DETROIT - General Motors Corp and the United Auto Workers union were making progress in talks crucial to keeping GM out of bankruptcy, just hours from a deadline for the automaker to submit a survival plan to the U.S. government, people briefed on the talks said on Monday.

The two sides resumed negotiations Sunday on the central question of how the cash-strapped automaker will fund a trust for retiree health care after talks had broken off on Friday.

GM's board was scheduled to convene via a telephone conference call on Monday to review a draft plan of the automaker's viability plan due to be submitted to U.S. officials on Tuesday.

GM is seeking concessions from the UAW and debtholders as required under the terms of its $13.4 billion bailout.

Without a framework deal on how to cut GM's crippling debt load, analysts have said the Obama administration would confront a political and economic dilemma in the coming days.

A bankruptcy for GM could cost tens of thousands of jobs and topple parts suppliers and dealers just as the White House is focused on trying to pull the economy from the brink of a deeper recession

An expanded aid package for GM and Chrysler could cost taxpayers billions of dollars more and risk a stronger bailout backlash by voters worried by the mounting cost.

U.S. Rep. Thaddeus McCotter, a Michigan Republican, said in an interview the renewed progress in GM's talks with the UAW appeared to come after a breakthrough in parallel talks with GM's bondholders.

There may have been a misunderstanding on the part of some of the bondholders of what bankruptcy would mean for them, said McCotter, who sits on the House Financial Services Committee that heard testimony from automakers as part of the bailout debate. They will get this done.

McCotter has been an advocate for government support of the industry's turnaround.

The UAW and GM declined to comment on the state of the negotiations, which are seen as central to GM's effort to reduce its debt and operating costs.


Even before GM's plan was finished, the automaker's European labor unions predicted it was doomed to fail.

The heads of GM's European Employee Forum urged a spin-off of the Opel and Vauxhall brands rather than the deep cost cutting they said GM was seeking under the plan, internally dubbed GM's Renaissance project.

The implementation of the 'Renaissance' project in Europe will ultimately lead to a collapse of Opel/Vauxhall, the statement said. This means scorched earth will be left in Europe with major conflicts all the way to the end. [nLG698215]

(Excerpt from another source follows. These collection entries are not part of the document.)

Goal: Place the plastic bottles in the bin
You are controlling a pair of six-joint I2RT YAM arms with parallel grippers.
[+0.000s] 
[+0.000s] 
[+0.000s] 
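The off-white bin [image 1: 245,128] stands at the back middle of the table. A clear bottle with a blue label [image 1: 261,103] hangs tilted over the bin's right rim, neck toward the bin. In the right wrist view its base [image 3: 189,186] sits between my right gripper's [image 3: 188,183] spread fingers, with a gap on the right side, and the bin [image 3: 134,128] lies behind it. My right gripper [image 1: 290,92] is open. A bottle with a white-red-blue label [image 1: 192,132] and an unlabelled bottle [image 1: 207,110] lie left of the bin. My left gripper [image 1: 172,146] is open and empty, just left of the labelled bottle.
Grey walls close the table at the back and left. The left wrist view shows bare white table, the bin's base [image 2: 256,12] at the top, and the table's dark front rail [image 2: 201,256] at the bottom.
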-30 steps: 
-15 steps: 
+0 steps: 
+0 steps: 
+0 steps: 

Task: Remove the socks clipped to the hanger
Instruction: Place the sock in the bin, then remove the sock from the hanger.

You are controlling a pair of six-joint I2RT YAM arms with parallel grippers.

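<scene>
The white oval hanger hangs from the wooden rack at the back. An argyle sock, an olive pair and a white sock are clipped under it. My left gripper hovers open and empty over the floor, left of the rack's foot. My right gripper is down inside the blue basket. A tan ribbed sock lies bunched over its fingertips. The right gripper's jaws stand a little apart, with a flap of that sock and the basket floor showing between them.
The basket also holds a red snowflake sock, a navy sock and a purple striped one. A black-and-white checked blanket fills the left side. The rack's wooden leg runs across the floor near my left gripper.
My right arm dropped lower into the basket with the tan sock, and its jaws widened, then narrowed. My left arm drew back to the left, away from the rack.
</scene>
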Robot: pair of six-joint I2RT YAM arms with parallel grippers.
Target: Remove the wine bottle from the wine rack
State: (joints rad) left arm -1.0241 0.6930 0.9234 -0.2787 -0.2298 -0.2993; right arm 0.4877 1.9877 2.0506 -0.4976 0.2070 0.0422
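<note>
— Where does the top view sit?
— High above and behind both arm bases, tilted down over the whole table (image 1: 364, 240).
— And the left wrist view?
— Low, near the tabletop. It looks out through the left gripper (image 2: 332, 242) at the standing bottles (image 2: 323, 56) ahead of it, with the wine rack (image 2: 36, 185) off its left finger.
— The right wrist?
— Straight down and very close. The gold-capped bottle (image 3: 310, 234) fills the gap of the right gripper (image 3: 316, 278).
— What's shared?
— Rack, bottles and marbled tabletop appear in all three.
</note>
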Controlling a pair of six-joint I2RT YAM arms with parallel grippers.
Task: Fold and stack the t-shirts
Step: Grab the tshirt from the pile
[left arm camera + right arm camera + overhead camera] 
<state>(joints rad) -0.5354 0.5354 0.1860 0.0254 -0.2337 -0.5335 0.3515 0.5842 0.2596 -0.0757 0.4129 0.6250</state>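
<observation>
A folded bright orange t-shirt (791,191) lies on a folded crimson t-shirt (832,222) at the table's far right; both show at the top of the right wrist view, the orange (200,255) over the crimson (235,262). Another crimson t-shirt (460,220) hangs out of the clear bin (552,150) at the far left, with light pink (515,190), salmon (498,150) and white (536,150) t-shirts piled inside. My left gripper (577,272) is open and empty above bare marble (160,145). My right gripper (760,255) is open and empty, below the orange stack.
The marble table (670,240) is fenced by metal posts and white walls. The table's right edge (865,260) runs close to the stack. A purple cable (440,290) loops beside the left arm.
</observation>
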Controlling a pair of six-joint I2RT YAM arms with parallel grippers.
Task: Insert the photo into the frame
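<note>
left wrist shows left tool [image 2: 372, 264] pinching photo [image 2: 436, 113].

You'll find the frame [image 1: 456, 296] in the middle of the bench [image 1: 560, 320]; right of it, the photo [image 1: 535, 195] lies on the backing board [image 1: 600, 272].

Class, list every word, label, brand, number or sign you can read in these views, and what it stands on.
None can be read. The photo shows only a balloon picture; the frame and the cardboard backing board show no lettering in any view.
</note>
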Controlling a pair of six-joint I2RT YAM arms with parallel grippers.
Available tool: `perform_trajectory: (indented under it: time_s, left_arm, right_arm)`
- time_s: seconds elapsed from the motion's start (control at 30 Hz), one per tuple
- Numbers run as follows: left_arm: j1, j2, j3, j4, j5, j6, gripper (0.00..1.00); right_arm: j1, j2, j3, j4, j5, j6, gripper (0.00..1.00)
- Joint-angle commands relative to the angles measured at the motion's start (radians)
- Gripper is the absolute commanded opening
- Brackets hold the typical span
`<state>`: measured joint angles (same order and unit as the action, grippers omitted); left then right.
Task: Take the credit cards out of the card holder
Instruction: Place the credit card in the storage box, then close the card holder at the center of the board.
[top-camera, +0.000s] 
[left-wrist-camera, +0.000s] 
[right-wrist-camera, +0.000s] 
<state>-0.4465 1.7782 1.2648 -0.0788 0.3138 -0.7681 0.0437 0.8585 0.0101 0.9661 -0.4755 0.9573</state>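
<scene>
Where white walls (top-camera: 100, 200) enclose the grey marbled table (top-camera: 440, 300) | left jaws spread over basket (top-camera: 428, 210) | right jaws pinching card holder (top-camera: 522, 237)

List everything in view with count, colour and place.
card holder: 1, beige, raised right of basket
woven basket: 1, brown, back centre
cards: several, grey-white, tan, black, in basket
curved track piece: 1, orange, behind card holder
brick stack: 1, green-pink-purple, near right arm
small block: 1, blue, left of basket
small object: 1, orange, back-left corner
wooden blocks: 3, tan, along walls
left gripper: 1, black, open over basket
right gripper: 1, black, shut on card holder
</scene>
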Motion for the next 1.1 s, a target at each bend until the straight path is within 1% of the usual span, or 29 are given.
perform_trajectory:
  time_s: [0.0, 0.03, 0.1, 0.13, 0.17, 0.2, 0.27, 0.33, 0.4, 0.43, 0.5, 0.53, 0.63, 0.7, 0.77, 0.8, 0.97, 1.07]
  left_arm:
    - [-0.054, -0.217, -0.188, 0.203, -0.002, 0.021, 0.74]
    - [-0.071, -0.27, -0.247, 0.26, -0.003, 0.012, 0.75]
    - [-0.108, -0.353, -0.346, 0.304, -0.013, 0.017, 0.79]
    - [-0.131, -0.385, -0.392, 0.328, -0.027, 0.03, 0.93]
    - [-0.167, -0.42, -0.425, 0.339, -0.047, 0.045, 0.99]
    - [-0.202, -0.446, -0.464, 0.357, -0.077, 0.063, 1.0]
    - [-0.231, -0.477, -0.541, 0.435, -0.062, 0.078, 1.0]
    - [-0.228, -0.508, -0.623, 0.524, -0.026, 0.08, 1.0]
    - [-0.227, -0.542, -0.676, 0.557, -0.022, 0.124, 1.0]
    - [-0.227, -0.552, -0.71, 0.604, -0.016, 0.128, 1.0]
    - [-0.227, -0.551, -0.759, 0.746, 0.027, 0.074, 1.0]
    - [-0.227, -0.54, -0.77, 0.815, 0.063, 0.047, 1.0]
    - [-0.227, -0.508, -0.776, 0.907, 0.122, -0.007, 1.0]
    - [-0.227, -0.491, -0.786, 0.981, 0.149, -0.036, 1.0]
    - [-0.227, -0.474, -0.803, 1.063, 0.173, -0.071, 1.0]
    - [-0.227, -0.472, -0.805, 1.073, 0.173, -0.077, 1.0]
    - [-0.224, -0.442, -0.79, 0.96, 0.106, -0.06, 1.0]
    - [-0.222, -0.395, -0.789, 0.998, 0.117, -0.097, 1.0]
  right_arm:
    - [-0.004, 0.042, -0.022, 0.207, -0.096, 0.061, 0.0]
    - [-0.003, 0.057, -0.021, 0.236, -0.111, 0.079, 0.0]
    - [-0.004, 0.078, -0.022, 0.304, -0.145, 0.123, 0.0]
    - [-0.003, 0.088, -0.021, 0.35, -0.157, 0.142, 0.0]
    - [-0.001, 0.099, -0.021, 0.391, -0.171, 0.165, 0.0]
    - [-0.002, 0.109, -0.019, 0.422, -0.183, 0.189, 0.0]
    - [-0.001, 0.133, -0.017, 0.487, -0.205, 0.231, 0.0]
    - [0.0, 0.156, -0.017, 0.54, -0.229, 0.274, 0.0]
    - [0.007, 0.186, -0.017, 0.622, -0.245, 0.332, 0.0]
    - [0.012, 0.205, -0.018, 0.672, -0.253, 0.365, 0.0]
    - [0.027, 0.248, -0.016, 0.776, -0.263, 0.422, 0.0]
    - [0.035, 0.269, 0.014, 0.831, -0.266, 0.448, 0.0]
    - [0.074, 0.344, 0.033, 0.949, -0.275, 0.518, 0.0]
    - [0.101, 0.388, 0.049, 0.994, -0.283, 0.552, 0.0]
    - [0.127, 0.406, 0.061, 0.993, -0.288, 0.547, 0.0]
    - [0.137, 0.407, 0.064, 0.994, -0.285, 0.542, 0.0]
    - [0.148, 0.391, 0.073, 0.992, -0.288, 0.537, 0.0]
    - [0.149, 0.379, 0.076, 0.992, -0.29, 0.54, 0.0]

The signs of progress in the GM talks came after the White House announced how it will review GM's plan. A task force to oversee the restructuring of the auto industry will be headed by U.S. Treasury Secretary Timothy Geithner and White House economic adviser Lawrence Summers.

In addition, Ron Bloom, a restructuring expert who has advised the United Steelworkers, was also named as an adviser to the Treasury on the crisis.

Bloom is considered an expert on the retiree health care issues central to the UAW-GM talks.

GM and the UAW agreed to create a retiree health-care fund as part of their landmark 2007 labor agreement. But the steep slide in auto sales in 2008 overwhelmed GM's attempts to raise cash, leaving it unable to fund its commitment to the union.

Now the UAW is owed roughly $20 billion and faces pressure from GM to take half of that in equity in a recapitalized company. Such a move would give the UAW a significant stake in GM, and union officials have said they could seek a board seat.

The stakes are high for the UAW, which saw its active membership drop below 500,000 last year for the first time since 1941.

The union has already agreed to surrender job protections for auto workers at a time of rising unemployment, which hit 10.6 percent in GM's home state of Michigan at year end.

Meanwhile, GM has been kept afloat with $9.4 billion in emergency federal funding. It has been promised another tranche of $4 billion as soon as this week from the U.S. Treasury.

GM has also been in talks with its bondholders in an attempt to cut $28 billion in unsecured debt by two-thirds.

Analysts believe more federal funding will be needed. GM had originally asked for $18 billion -- suggesting they still have an immediate need for another $5 billion.

Brad Coulter, director of the Detroit-based turnaround firm Okeefe & Associates, said the final price tag for a GM bailout could approach $50 billion if the market remains depressed.

My real interest in this is how much cash has to be put in, Coulter said.

A parallel set of talks have been under way at GM's smaller rival Chrysler LLC with the union and its creditors.

Chrysler, controlled by private equity firm Cerberus Capital Management LP, has been granted $3 billion and is seeking an additional $4 billion in aid.

Both GM and Chrysler have buyout and early retirement offers to almost all of their nearly 91,000 hourly workers as they work to cut costs and bring in lower-cost workers.